Alors forcément, quand quelques jours plus tard, Thomas Fiera apprend que son pote Philippe a été retrouvé mort, atrocement mutilé, pendu par les pieds à un lampadaire, il pense aussitôt à des représailles de Cherifi. Il va lui falloir mener l’enquête, d’autant que la police, soucieuse de ne pas déclencher d’émeutes en débarquant avec ses hommes en uniforme dans la cité, a préféré lui confier l’affaire. Et puis, à quelques mois des élections, insécurité et émeutes feraient désordre dans le paysage politique. Le maire préfère éviter ce genre de vagues. Mais cette enquête se révèle être plus compliquée que prévu. Trafic de drogue, rivalité entre gangs, magouilles politiques et fanatisme religieux sont autant de pistes possibles pour Fiera et ses acolytes. D’autant que les personnes qui acceptent de lui parler sont tuées les unes après les autres…
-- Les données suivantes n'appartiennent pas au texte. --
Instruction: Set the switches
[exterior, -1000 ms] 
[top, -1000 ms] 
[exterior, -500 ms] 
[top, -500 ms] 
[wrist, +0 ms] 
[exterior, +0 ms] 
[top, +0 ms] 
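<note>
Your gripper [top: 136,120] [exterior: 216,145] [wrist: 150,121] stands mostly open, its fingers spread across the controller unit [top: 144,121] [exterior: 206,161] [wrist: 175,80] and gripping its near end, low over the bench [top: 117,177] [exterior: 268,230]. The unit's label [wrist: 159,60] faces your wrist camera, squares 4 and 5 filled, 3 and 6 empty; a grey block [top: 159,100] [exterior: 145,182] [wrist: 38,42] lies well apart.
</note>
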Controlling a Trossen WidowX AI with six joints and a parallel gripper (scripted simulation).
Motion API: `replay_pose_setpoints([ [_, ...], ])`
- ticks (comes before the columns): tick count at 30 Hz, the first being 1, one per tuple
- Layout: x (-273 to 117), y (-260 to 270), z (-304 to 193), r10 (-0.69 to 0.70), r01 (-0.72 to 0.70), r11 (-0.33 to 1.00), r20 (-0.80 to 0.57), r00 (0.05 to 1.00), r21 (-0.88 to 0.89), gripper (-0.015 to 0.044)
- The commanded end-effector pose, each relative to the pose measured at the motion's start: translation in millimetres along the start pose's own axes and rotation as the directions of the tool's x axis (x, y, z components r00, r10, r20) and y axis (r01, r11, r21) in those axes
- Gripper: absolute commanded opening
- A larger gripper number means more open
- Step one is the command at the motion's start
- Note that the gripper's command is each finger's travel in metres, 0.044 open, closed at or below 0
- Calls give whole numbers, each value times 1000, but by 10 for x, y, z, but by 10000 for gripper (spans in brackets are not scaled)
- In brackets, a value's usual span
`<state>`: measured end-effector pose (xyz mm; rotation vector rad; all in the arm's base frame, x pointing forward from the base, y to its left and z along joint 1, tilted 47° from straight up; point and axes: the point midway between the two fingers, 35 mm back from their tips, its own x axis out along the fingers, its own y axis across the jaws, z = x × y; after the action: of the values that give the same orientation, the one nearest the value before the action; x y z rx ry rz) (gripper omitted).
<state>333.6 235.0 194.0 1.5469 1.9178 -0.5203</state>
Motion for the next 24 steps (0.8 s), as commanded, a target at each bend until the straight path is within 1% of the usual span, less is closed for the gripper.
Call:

Banlieue est, la nouvelle enquête de Thomas Fiera

Ce qui frappe tout d’abord dans ce roman, c’est le ton, le langage, la verve de Thomas Fiera. L’auteur, Jean-Baptiste Ferrero, se régale de formules inédites, de métaphores vraiment savoureuses par leur drôlerie et leur puissance évocatrice. Je ne résiste pas à l’envie de donner le ton avec cet exemple : « J’étais plus énervé qu’un acarien au salon de la moquette et je savais que je n’arriverais à m’endormir. » Ne soyez donc pas effrayés par les 500 pages du roman, vous n’allez pas vous ennuyer avec cette enquête aux rouages parfaitement maîtrisés et aux personnages bien campés.

Un roman policier complètement déjanté, qui va à 100 à l’heure et pointe le doigt sur les maux qui gangrènent les banlieues, mais pas seulement.